Seorang ibu muda dengan menggendong bayi sedang dicari banyak orang di Tulungagung. Pasalnya, dengan tampilan yang membuat orang menjadi iba, justru ibu muda yang diketahui bernama Dewi Ferawati warga RT 02 RW 1 Desa Pulerejo Kecamatan Ngantru ini melalukan penipuan pada beberapa korbannya.

Salah satu korban, Heri Sugianto bahkan menulis Surat pengaduan ke Polsek Kedungwaru. Pasalnya, niat baiknya dimintai tolong menjemput Dewi di terminal malah berujung kehilangan sepeda motor Honda Beat Nopol AG 3146 RCF miliknya.

Baca Juga : Bukan Sepeda Baru, Maling di Tulungagung Ini Hobi Incar Motor Jadul

"Saat saya di rumah, saya ditelpon orang yang mengaku bernama Dewi untuk menjemput ke terminal karena yang bersangkutan pulang dari Surabaya. Setelah sampai di Kedungwaru, saya makan nasi goreng. Pelaku kemudian meminjam sepeda motor beserta STKN dengan alasan membeli pampers, namun sepeda motor tidak dikembalikan pada saya," tulisnya dalam aduan.

Menanggapi hal ini, Kapolsek Kedungwaru membenarkan bahwa pihaknya telah menerima aduan itu.
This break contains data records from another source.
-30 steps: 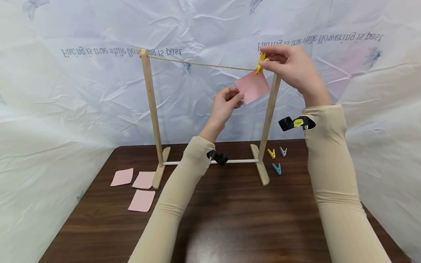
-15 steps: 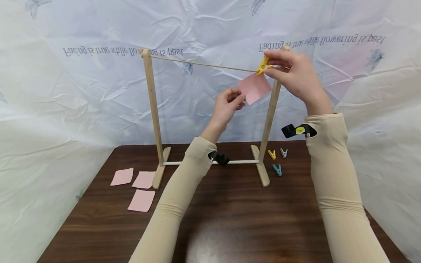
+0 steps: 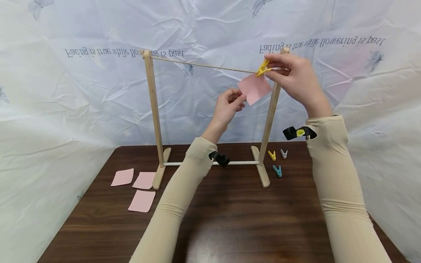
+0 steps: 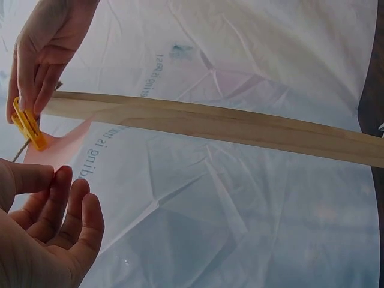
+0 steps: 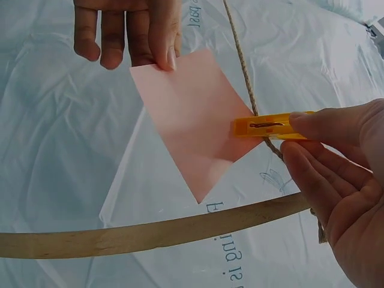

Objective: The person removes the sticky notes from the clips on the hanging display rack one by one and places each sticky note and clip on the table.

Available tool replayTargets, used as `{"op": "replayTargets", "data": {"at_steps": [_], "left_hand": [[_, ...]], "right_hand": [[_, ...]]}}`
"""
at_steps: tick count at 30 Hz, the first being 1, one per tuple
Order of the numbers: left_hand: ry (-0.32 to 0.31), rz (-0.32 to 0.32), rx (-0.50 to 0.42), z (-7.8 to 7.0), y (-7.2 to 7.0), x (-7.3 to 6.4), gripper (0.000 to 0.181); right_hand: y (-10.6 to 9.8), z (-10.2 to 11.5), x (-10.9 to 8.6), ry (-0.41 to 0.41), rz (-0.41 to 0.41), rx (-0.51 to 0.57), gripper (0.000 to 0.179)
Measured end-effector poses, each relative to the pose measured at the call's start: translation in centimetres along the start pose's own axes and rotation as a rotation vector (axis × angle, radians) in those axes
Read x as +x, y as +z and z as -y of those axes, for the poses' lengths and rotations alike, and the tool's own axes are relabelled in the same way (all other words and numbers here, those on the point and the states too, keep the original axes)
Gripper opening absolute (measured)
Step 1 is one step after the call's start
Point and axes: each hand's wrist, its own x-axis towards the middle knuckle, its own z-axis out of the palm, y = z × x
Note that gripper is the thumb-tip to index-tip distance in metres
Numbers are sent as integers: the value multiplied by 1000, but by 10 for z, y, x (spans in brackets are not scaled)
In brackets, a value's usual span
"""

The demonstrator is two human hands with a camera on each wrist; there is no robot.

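Observation:
A pink square of paper [image 3: 254, 88] hangs tilted at the right part of the rope [image 3: 204, 66], which runs between two wooden posts. My left hand [image 3: 227, 107] pinches the paper's lower left corner between thumb and forefinger. With thumb and fingers my right hand [image 3: 297, 78] grips a yellow clothespin [image 3: 263, 68]. In the right wrist view the clothespin [image 5: 264, 125] lies across the rope [image 5: 243, 63] and over one corner of the paper [image 5: 192, 120]. From the left wrist the same clothespin [image 4: 29, 125] shows at the paper's edge, beneath the right hand's fingers.
The wooden stand's right post [image 3: 270, 117] rises just behind the paper. Three pink papers [image 3: 142, 201] lie at the table's left. Beyond the right foot lie a yellow clothespin [image 3: 272, 155], a grey one [image 3: 284, 153] and a blue one [image 3: 277, 170]. A printed sheet [image 3: 210, 33] hangs behind.
Over the last second the right hand moved slightly down and right, and the clothespin tilted further over. The left hand stays on the paper's corner, shifted a little to the right.

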Motion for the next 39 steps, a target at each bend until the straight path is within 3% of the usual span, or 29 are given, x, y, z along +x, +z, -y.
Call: {"op": "replayTargets", "data": {"at_steps": [16,26,34,39], "left_hand": [[-3,12,1,-1,1,-1,19],[-9,8,14,0,-1,-2,17],[5,5,7,0,-2,-2,15],[-3,0,-2,1,-4,-3,12]], "right_hand": [[-1,1,-3,-3,-16,2,33],[2,-1,-4,-110,-60,2,27],[7,-3,-4,-233,-113,-159,19],[11,-6,-3,-293,-169,-143,18]]}}
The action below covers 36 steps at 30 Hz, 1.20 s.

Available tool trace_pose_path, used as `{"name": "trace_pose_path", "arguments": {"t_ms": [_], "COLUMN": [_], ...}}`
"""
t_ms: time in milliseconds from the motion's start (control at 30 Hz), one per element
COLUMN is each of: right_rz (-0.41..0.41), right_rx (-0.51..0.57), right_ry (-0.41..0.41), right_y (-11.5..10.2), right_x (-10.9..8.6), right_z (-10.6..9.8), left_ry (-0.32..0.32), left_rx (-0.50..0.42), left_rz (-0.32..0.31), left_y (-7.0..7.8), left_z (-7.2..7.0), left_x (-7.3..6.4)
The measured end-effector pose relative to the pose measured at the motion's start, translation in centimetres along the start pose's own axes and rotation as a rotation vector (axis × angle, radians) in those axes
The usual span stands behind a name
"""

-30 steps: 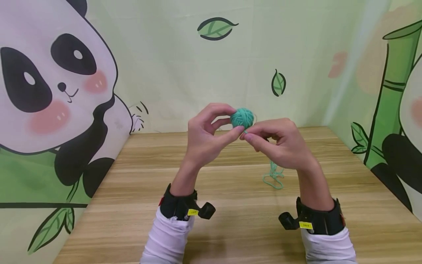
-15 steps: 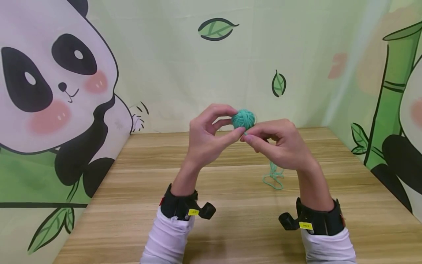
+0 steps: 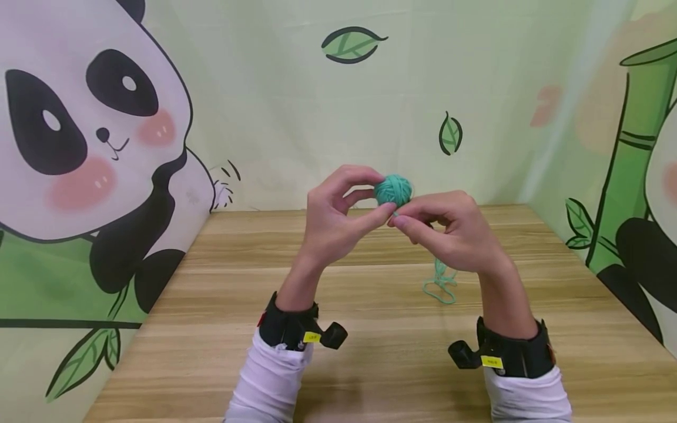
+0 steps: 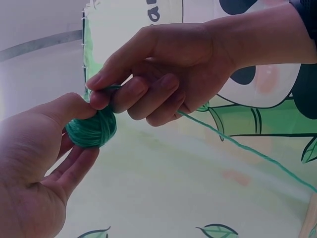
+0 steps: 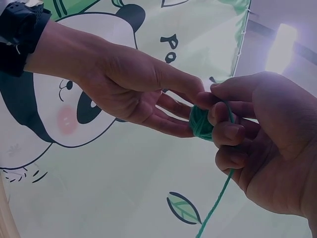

"Memang kita menerima dua aduan, namun ternyata pelaku ini telah dilaporkan di Polsek Ngantru dengan modus yang sama. Dua korban di sana," ujar AKP Siswanto, saat dihubungi, Selasa (01/09/2020).

Dikatakan Siswanto, pelaku yang merupakan ibu muda ini selalu membawa anak kecil yang masih bayi. Dengan alasan akan membeli keperluan buat buah hatinya, pelaku meminjam sepeda motor dan kemudian tidak pernah dikembalikan pada pemiliknya.

Dari keterangan Siswanto, media ini menelusuri ke Polsek Ngantru dan ternyata memang benar bahwa dua laporan telah diterima dan saat ini tengah dilakukan penyidikan.

Baca Juga : Gadis di Bawah Umur Diperkosa Ipar hingga Hamil

"Benar, kita masih lakukan penyidikan terhadap pelaku," kata Kapolsek Ngantru AKP Puji Widodo.

Dari keterangan yang diperoleh, pelaku tidak berada di rumah. Kini, polisi masih mencari keberadaan Dewi yang diduga melakukan penipuan sepeda motor yang selanjutnya digadaikan lagi pada pihak lain.